On February 3, 1997, Jersey City appointed three provisionals — Charles Allen, Iris Vivanco, and Teasa Williams — to the dual position Community Service Aide/Senior Clerk, pending an open competitive examination that was not announced until February 1999. After the examination was conducted, an eligible list was promulgated on April 29,1999 containing twenty-three names, including appellant Johnston, a non-veteran, who ranked number two eligible. As for the provisionals already in position, non-veteran Allen ranked number twenty-one on the list, whereas Vivanco and Williams did not apply to take the examination. After a complete certification was issued to Jersey City on April 29, 1999, the appointing authority requested an appointment waiver. Claiming that the three provisional employees were no longer working in the subject position, Jersey City cited projected layoffs and fiscal constraints as justifications for proposing not to make an appointment. Allen had resigned his position effective July 31, 1999 and, on August 2, 1999, Vivanco and Williams were appointed to Community Service Aide/Typing positions at slightly higher salaries than their provisional positions of Community Service Aide/Senior Clerk, from which they were removed. Vivanco has since resigned.

Before the Board, Johnston argued against an appointment waiver, contending that the titles of Community Service Aide/Typing and Community Service Aide/Senior Clerk are identical despite their separate classification listings. Indeed, the Board agreed that Jersey City’s actions in provisionally appointing Vi-vanco and Williams to the typing position, after removing them *434from the “similar” senior clerk position where they had remained for over one and one-half years, was an attempt “to circumvent merit system appointment requirements.” While acknowledging that the “record would justify the denial of an appointment waiver,” nevertheless the Board granted the relief because “it would not be appropriate to order an appointment under these particular circumstances” — an obvious reference to Jersey City’s fiscal condition.

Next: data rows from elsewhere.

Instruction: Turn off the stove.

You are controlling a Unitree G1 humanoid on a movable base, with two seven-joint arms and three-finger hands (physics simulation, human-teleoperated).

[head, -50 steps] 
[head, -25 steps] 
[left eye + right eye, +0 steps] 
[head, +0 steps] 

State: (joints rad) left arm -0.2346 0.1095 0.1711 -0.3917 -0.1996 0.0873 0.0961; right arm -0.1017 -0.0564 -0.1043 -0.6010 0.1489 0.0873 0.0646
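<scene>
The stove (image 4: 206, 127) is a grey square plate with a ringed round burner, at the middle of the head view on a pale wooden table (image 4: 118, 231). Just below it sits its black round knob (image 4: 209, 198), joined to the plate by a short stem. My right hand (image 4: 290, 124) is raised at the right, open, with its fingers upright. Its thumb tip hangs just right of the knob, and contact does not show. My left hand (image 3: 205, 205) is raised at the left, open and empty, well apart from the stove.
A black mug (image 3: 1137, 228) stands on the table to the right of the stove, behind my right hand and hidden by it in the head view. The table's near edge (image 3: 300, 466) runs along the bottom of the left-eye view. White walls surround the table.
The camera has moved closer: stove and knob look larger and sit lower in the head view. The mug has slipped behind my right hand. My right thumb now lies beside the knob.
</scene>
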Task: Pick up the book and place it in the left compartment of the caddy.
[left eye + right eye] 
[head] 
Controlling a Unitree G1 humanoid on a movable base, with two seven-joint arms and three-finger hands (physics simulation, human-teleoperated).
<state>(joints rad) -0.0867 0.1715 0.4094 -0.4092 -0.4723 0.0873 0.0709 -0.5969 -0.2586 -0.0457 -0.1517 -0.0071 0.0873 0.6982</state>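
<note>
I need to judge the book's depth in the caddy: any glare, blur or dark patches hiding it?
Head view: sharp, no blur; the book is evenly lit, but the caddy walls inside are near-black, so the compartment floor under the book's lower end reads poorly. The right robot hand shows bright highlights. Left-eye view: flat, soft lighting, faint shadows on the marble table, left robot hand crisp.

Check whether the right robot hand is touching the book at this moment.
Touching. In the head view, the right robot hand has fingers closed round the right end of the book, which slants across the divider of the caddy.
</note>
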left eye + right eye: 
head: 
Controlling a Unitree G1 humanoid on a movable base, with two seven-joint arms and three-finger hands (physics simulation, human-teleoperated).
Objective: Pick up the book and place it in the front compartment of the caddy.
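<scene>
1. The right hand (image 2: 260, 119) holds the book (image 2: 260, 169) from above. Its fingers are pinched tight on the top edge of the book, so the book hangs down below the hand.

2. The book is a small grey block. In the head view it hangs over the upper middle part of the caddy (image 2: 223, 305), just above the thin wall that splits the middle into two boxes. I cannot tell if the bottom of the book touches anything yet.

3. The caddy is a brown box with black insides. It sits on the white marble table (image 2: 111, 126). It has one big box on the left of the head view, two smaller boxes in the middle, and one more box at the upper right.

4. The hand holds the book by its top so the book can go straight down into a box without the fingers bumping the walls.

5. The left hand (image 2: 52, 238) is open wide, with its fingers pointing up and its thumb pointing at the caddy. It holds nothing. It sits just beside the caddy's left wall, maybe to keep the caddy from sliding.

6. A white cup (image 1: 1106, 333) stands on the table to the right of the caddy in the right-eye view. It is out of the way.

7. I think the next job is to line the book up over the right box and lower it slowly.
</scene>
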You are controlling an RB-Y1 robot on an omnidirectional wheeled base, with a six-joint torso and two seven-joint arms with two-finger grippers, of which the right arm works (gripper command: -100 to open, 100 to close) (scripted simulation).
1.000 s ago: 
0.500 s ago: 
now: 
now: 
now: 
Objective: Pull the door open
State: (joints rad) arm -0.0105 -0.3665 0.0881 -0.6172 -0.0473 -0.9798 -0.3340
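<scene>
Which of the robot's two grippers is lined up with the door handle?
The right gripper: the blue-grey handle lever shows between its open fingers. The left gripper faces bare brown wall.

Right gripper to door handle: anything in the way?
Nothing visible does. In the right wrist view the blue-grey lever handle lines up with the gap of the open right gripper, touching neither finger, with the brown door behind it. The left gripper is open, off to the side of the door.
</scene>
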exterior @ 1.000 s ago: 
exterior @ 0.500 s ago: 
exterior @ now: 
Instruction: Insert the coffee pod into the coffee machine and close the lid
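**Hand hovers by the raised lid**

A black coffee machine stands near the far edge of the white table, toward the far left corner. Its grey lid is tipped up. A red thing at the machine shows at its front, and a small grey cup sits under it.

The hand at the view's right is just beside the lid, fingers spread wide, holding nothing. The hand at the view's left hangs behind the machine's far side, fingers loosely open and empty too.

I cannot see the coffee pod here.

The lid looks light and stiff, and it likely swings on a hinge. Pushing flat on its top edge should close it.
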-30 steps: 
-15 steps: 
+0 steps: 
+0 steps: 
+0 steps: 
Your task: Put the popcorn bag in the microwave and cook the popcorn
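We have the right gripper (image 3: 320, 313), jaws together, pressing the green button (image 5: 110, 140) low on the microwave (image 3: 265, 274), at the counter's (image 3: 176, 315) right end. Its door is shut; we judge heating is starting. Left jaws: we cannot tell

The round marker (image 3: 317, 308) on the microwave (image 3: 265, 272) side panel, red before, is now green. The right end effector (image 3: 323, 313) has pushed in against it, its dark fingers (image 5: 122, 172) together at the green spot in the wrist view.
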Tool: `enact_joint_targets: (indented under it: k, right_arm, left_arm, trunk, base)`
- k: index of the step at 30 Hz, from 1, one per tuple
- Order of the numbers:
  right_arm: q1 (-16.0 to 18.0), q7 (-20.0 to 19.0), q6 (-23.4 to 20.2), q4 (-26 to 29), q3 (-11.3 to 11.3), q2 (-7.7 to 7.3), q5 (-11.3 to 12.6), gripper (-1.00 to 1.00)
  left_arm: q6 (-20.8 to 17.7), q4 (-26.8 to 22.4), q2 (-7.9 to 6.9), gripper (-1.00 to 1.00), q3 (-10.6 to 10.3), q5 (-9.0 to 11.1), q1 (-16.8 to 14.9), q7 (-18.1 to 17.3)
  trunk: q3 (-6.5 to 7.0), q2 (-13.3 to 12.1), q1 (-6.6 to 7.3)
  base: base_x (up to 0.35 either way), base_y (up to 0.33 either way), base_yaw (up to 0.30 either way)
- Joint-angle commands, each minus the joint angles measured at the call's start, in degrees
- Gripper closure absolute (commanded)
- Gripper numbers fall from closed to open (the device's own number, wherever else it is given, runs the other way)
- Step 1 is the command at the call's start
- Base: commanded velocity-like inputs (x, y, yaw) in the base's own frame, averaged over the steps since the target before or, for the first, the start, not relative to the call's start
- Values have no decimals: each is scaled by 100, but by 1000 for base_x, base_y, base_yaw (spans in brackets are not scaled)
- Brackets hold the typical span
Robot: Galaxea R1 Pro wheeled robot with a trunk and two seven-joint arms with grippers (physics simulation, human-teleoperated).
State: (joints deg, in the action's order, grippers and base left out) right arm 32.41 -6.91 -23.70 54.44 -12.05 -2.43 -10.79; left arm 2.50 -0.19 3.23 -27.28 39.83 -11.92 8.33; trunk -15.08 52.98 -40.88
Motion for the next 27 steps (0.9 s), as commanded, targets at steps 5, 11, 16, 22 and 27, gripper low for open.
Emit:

We disagree with the reasoning of the Board as violative of both express and implied legislative policies. As noted, those policies dictate that appointments and promotions in the civil service be made according to merit and fitness, measured as far as practicable by competitive examination. If, as alleged, the two positions of senior clerk and typing are indeed functionally equivalent, then Jersey City’s fiscal condition provides no justification for a waiver of appointment to a position that is essentially occupied by a provisional who has remained in the title for well over the one year period allowed by law, N.J.S.A. 11A:4-I3(b), to the preclusion of those eligible candidates who legitimately qualified for the position through competitive examination. If, on the other hand, the two positions are in fact separate and distinct, then the appointing authority’s fiscal situation more than amply supports the grant of waiver.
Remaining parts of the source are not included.